If $X \in \mathbb{R}^{n\times1}$ is a column-vector-valued random variable, then $$V=E((X-E(X))(X-E(X))^T)$$ is the variance of $X$ according to the definition given in Feller's famous book. But many authors call it the covariance matrix because its entries are the covariances between the scalar components of $X$.

It is the natural generalization of the $1$-dimensional case. For example, the $1$-dimensional normal distribution has density proportional to $$ \exp\left( \frac{-(x-\mu)^2}{2\sigma^2} \right) $$ where $\sigma^2$ is the variance. The multivariate normal has density proportional to $$ \exp\left( -\frac12 (x-\mu)^T V^{-1} (x-\mu) \right) $$ with $V$ as above.

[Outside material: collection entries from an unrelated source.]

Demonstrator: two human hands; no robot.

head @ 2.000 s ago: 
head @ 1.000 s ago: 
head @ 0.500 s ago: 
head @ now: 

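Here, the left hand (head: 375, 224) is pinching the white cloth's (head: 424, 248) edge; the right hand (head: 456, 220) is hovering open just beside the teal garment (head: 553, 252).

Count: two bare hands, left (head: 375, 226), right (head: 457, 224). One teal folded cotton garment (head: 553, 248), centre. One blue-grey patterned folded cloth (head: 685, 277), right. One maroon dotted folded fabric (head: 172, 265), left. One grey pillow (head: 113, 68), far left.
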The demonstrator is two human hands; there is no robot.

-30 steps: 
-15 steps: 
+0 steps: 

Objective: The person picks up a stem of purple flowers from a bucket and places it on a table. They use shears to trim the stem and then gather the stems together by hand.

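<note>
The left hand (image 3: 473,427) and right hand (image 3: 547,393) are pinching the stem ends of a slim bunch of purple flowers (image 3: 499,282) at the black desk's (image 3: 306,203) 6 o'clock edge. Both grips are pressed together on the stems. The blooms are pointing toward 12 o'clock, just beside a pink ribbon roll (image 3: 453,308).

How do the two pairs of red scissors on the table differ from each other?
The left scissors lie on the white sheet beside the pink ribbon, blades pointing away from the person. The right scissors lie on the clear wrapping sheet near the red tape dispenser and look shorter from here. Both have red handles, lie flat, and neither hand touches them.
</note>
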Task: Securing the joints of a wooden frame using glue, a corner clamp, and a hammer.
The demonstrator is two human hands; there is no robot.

The variance satisfies the identity $$ \operatorname{var}(AX) = A\Big(\operatorname{var}(X)\Big) A^T. $$ The matrix $A$ need not be $n\times n$. It could be $k\times n$, so that $AX$ is $k\times1$ and then both sides of this identity are $k\times k$.

It follows from the (finite-dimensional) spectral theorem that every non-negative-definite real matrix is the variance of some random vector.

Look at these:

The last-listed article above has a very elegant argument. The trick of considering a scalar to be the trace of a $1\times 1$ matrix is very nice.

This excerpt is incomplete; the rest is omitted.